A lignite-fired power station in Germany
Per Lekander thinks Europe’s energy crisis has spurred a faster than anticipated shift to cleaner energy sources that will hit consumption of fossil fuels © Bloomberg

The price of carbon permits is set to tumble as Europe weans itself off dirty fuels, according to a hedge fund manager who was once one of the market’s biggest bulls.

Per Lekander, who profited handsomely from calling the 2018 rally in carbon prices, told the Financial Times that he was now betting on the market falling sharply in the coming months as the price of natural gas and coal fall.

The price of carbon permits, which are also known as emissions certificates and give energy companies a licence to pollute, hit an all-time high of €100 a tonne in February, helped by an increase in coal use as Russia slashed gas exports to Europe. But Lekander thinks Europe’s energy crisis has spurred a faster than anticipated shift to cleaner energy sources that will hit consumption of fossil fuels, meaning lower demand for carbon credits.

“Europe has been amazing at lowering emissions,” said Lekander, managing partner of energy investing group Clean Energy Transition, which has $2.6bn in assets, and previously a portfolio manager at London-based investment firm Lansdowne Partners. “I see coal and gas prices falling, and I think they are going to go way lower in the longer term. And the emissions market is going to collapse.”

EU carbon credits trade at about €86, up 430 per cent from just five years ago. Lekander said he would close out his short position if prices reached €60. Companies operating in the EU in sectors such as gas, coal power generation or industrial manufacturing are obliged to buy carbon credits.

The total value of EU carbon credits traded last year was €751bn, according to data provider Refinitiv.

Line chart of Price (€/tonne) showing The price of EU carbon credits has soared

As Europe provided financial and military support to Ukraine following Moscow’s full-scale invasion last year, Russia cut natural gas supplies to Europe. Lekander said the urgent need to find new energy sources had boosted use of renewables.

Wind and solar generation provided 22.3 per cent of the EU’s electricity needs last year, overtaking gas for the first time, according to think-tank Ember.

Abundant EU gas storage should also avoid the need to further use coal during the coming winter, Lekander believed.

European gas storage facilities, which are crucial in helping meet higher demand in the winter months, are 80 per cent full — well ahead of the normal level for this time of year.

Gas prices have tumbled over the past year as Europe’s energy crisis eased, though they are still at the higher end of the pre-crisis range.
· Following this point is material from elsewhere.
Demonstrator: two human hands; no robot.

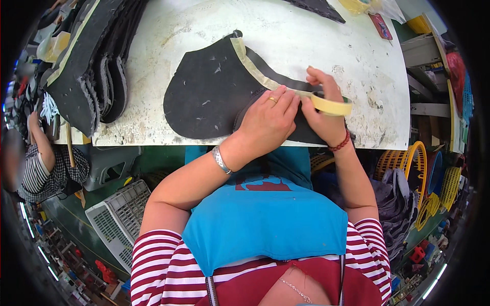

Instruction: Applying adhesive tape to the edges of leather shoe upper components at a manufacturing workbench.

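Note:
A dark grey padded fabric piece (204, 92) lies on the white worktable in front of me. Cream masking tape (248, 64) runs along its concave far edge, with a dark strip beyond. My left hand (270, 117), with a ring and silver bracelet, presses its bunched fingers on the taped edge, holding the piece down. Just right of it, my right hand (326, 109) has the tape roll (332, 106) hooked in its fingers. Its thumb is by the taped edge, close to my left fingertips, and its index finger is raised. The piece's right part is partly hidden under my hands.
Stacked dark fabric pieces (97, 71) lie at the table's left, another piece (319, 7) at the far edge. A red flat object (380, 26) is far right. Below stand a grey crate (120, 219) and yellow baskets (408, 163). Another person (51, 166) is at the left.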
Cheaper gas means there is less incentive to use coal to generate electricity, which emits more than double the amount of carbon dioxide per megawatt hour compared with natural gas.

“Europe is going to fill its gas storage in the second half of August,” said Lekander. “The gas price will go to trash, and if the gas price is trash, the coal price will be trash.”

Lekander’s $1.8bn hedge fund makes bets on the shares of global energy companies, and can also invest in commodities. Last year a wager on rising oil prices helped it gain 20 per cent, he said.

Lekander’s bet on a green energy future is not just limited to carbon permits. He is also betting on publicly listed green energy companies to outperform, and on non-renewable energy groups to suffer in the coming months and years.

US companies in particular have attracted Lekander’s attention after the Inflation Reduction Act, which was passed last year, committed to $369bn in subsidies and investment for renewable energy-related projects over the next 10 years.